> [ACTIVITY]:
Your answer must be an exact copy of the listing, with the images left out.

** COLLECTED DATA follows **

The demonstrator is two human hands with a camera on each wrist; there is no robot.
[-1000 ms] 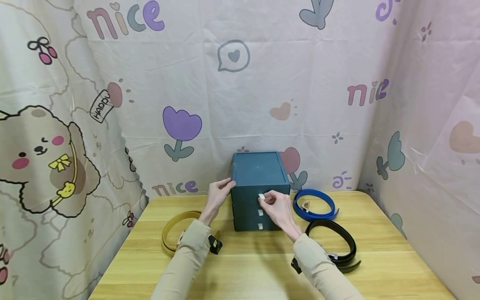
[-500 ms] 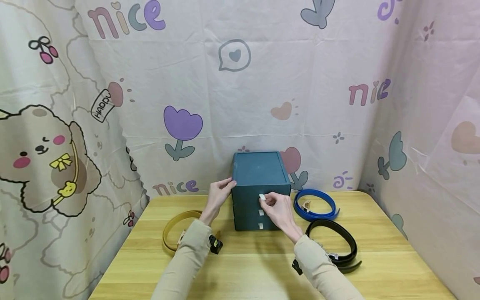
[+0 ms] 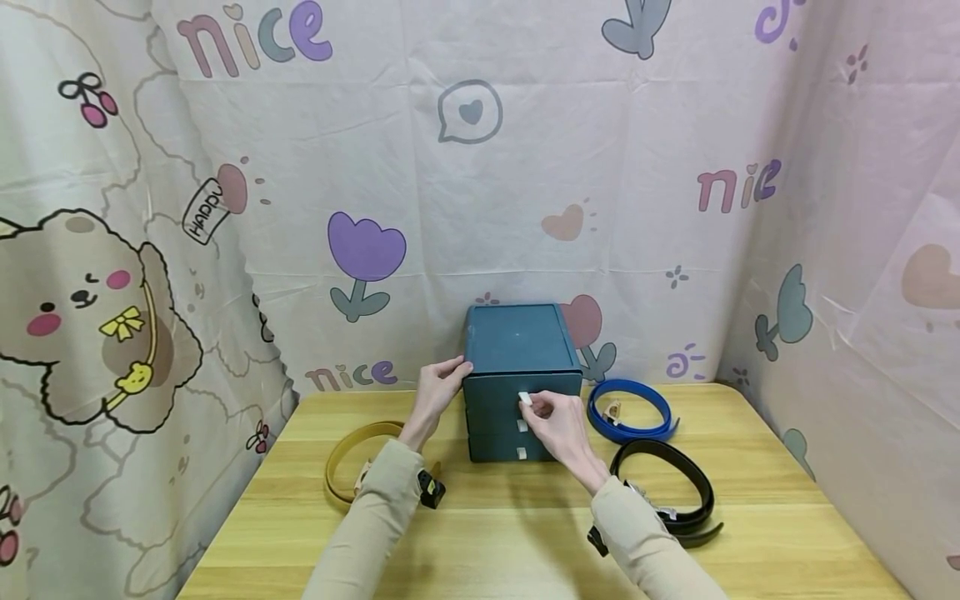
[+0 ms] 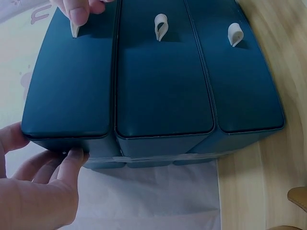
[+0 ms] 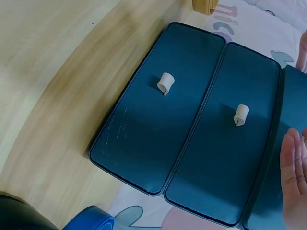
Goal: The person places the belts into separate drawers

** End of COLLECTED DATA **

> [SOLUTION TO THIS EXERCISE]:
The demonstrator is two human hands with a camera on each wrist; there is no robot.
[-1000 ms] 
[-500 ms] 
[+0 ms] 
[+0 ms] 
[+0 ms] 
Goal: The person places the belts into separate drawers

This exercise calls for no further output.